### Task to carry out:
Give again, word for word, each line below starting at the one that contains "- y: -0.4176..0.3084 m" and ending at the one that contains "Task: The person".

### Provided data:
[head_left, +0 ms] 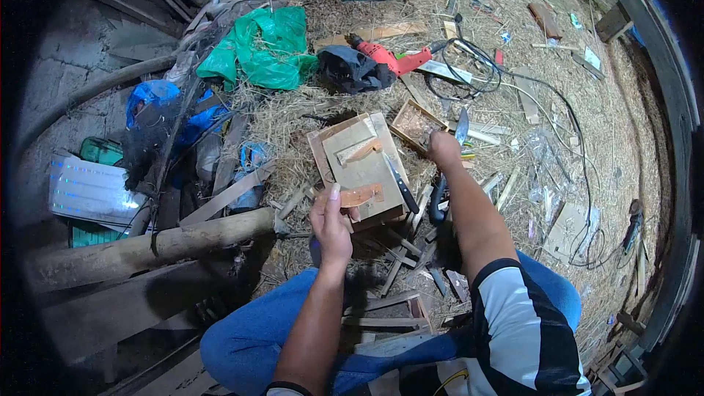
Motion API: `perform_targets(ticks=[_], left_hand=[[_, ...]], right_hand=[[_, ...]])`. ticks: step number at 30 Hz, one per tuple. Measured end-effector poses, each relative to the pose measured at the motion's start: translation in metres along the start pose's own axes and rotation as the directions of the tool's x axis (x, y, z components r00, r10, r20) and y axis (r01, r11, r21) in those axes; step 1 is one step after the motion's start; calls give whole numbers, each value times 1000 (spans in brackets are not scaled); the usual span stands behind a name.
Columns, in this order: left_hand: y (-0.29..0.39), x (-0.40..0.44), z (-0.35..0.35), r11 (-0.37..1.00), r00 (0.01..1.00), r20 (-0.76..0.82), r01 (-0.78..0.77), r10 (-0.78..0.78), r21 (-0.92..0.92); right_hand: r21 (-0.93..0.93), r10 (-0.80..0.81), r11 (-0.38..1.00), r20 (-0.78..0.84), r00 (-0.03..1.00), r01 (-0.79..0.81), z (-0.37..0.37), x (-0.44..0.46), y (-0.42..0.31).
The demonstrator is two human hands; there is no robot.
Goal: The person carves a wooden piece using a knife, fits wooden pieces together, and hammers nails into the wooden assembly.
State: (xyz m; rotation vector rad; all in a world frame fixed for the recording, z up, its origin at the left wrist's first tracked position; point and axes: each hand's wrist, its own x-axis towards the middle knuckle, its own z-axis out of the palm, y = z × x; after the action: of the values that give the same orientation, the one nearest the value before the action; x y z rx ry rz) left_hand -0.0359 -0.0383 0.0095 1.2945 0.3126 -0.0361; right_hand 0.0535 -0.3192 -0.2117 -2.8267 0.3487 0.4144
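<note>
My left hand (331,226) is closed on a small reddish-brown piece of wood (359,196), its thumb pointing up. The piece is over the near edge of a pale wooden box (345,132) with a flat top. On that top lies a second curved wood piece (364,149), and beside it a black-handled knife (400,185). My right hand (444,151) has its fingers curled at the near right corner of a small open wooden tray (400,119). Small bits lie inside the tray; what the fingers hold, if anything, is hidden. A broad blade (462,126) stands out just beyond that hand.
A red power drill (400,61) lies beyond the box, its cable looping right. Green plastic sheeting (264,48) and a black bag (348,70) lie nearby. At left is a thick wooden pole (161,249). Straw and wood scraps cover the ground; a wooden frame (389,315) sits between my legs.
</note>
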Motion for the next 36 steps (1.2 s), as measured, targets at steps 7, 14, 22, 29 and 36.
perform_targets(ticks=[7, 14, 22, 29, 36], left_hand=[[4, -2, -2, 999, 1000, 14, -12, 11, 49], [-1, 2, -3, 999, 999, 41, -28, 26, 42], [-1, 2, 0, 999, 999, 24, -37, 37, -5], [1, 1, -1, 999, 1000, 11, -21, 20, 48], [2, 4, -5, 996, 1000, -10, 15, -14, 89]], right_hand=[[-100, -80, 992, -23, 997, 77, -20, -16, -13], [-148, -61, 987, 12, 998, 62, 3, 2, -10], [-86, -81, 993, -15, 997, 80, 10, 3, 0], [-14, -97, 995, -50, 994, 96, 8, 0, 2], [303, 0, 952, -155, 988, 48, 15, 2, 20]])
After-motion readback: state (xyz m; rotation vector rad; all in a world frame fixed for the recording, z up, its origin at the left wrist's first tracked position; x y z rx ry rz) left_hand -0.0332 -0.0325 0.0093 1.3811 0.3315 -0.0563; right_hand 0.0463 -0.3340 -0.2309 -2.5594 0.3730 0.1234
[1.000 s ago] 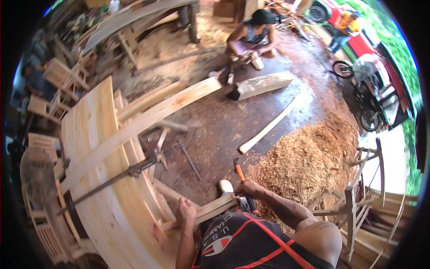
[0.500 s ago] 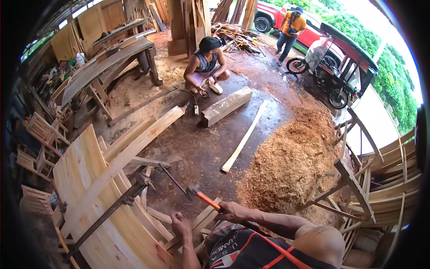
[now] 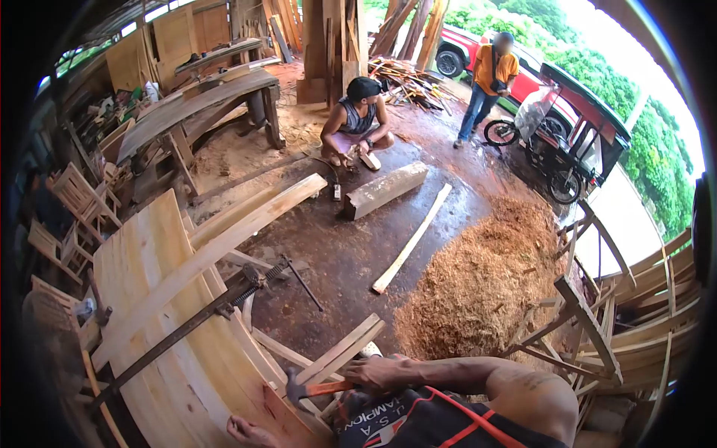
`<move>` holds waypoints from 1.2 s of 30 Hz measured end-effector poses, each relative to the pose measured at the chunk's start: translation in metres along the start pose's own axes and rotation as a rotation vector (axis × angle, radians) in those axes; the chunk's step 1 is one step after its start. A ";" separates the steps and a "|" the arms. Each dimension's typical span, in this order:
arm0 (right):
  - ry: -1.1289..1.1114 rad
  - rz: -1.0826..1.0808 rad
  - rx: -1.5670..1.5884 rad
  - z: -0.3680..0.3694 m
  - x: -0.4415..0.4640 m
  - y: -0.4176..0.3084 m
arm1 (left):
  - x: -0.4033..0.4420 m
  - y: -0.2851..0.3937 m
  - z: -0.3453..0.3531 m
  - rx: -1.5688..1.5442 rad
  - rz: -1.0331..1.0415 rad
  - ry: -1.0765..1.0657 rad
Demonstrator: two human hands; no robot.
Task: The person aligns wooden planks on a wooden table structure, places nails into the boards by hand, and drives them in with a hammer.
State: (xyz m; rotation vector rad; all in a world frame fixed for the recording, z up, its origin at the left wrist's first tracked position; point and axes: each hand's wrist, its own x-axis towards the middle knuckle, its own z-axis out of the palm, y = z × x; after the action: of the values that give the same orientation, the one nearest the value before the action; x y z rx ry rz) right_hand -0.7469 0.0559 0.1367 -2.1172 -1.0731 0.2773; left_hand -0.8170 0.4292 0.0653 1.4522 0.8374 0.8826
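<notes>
My right hand (image 3: pixel 371 373) grips the orange handle of a hammer (image 3: pixel 297 387). The hammer's dark head is low in front of my shirt, beside the panel's edge. My left hand (image 3: pixel 250 433), partly cut off by the bottom border, is over the near end of a pale wood panel (image 3: pixel 160 269). Its visible fingers are curled, and whatever they may hold is hidden. Across the panel lies a long metal bar clamp (image 3: pixel 179 321) with a screw and a thin turning rod (image 3: pixel 302 285). A long plank (image 3: pixel 216 254) slants over the panel's far part.
A person (image 3: pixel 357 123) squats beyond a thick timber beam (image 3: pixel 387 193). Another person (image 3: pixel 489 86) stands near a motor tricycle (image 3: pixel 564 131). A narrow wood strip (image 3: pixel 412 239) and a heap of shavings (image 3: pixel 478 284) cover parts of the floor. Wooden frames (image 3: pixel 590 321) are at right.
My right hand has brought the hammer down and left, towards my body. My left hand has dropped down and left over the panel. The standing person has come closer.
</notes>
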 end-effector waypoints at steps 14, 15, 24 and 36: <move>-0.108 -0.420 -0.146 0.057 0.126 0.052 | -0.002 0.010 -0.009 -0.116 0.130 0.216; -0.138 -0.403 -0.164 0.058 0.125 0.057 | -0.004 0.017 -0.007 -0.086 0.066 0.221; -0.023 -0.368 -0.347 0.044 0.120 0.031 | -0.002 0.010 0.000 0.109 0.103 0.258; 0.213 -0.441 -0.426 0.059 0.106 0.036 | -0.003 0.008 -0.004 0.189 0.222 0.156</move>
State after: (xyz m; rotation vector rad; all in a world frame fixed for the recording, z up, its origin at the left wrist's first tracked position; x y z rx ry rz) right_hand -0.6872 0.1541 0.0838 -2.1280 -1.5266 -0.4123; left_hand -0.8218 0.4284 0.0728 1.6808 0.9066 1.1194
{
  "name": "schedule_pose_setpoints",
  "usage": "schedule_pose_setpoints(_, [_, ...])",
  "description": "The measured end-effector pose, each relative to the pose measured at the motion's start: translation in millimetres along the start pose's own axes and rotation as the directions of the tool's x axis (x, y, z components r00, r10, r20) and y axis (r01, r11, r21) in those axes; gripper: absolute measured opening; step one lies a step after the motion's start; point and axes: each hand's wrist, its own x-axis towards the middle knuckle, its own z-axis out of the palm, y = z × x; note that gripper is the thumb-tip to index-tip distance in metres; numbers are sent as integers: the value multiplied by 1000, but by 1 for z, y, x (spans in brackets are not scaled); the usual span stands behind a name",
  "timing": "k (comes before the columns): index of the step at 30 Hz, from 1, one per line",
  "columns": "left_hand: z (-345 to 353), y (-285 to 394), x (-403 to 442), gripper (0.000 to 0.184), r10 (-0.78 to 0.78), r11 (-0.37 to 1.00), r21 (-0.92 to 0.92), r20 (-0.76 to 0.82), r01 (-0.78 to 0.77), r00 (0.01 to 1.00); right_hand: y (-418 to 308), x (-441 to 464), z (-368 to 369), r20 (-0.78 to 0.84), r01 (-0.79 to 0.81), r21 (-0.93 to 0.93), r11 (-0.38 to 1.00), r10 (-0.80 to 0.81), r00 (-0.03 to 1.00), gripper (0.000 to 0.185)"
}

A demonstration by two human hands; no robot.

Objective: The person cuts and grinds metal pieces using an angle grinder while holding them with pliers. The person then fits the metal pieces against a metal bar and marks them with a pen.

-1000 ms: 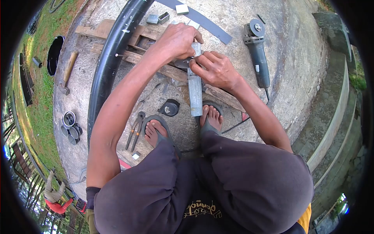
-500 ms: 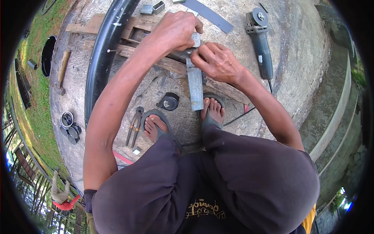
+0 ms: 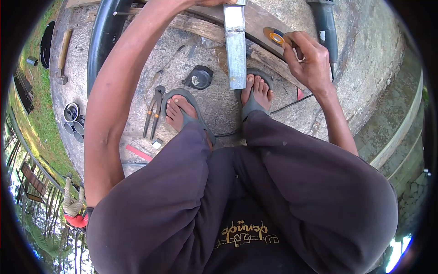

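Observation:
A grey square metal tube (image 3: 236,59) stretches down from the top edge, with a dark seam across it. My left hand (image 3: 212,2), mostly cut off by the top edge, has its visible fingers closed against the tube's upper end. To the right, my right hand (image 3: 310,57) pinches a thin cutting disc (image 3: 275,37) with an orange-yellow ring around its centre hole. The disc is over a wooden plank, apart from the tube. An angle grinder (image 3: 324,32) lies beyond my right hand, its head out of view.
A black pipe (image 3: 104,34) stands left of my left arm. Wooden planks (image 3: 200,28) lie across the concrete. Near my sandalled feet are pliers (image 3: 154,112) and a black tape measure (image 3: 199,77). A hammer (image 3: 64,57) and black rings (image 3: 73,116) lie left; another person (image 3: 74,205) is at far left.
My right hand has left the tube and moved right and now holds the cutting disc. The view has shifted, putting my left hand mostly beyond the top edge.

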Motion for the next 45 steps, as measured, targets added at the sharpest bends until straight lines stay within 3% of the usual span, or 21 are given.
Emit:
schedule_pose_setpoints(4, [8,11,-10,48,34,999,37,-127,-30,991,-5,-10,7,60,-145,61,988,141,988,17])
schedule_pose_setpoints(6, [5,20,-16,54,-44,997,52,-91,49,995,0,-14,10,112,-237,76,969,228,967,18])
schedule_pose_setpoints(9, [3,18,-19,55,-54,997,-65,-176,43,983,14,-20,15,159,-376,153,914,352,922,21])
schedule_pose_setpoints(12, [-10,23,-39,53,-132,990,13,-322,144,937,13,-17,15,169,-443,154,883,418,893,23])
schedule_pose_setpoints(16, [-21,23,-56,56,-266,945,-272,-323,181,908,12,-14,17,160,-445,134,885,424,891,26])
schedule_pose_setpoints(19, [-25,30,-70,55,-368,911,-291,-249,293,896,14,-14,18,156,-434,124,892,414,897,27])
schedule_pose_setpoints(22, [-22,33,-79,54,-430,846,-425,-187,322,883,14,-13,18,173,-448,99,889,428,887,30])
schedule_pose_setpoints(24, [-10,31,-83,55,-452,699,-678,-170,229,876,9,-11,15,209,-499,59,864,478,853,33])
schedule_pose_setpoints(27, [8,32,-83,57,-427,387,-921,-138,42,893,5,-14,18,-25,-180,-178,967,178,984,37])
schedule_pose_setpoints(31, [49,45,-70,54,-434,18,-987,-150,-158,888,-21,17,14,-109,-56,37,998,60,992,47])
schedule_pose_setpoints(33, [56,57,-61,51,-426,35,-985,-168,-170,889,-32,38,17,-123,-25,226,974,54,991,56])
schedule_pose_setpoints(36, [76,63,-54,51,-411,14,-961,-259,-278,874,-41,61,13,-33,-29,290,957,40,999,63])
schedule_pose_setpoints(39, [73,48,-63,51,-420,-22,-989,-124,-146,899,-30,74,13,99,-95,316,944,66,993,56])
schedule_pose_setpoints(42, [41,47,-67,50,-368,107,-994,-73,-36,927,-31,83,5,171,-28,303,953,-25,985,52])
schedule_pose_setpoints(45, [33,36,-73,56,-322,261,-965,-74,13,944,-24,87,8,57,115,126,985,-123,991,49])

### Your solution:
  - y: -0.4176..0.3084 m
arm1 (left):
  - x: -0.4033..0.4420 m
  - y: -0.2851..0.3937 m
  - z: -0.3453..0.3531 m
  - rx: -1.5688..1.5442 rad
  - rz: -1.0331..1.0415 rad
  - ry: -1.0765..1.0657 rad
Demonstrator: two human hands; no robot.
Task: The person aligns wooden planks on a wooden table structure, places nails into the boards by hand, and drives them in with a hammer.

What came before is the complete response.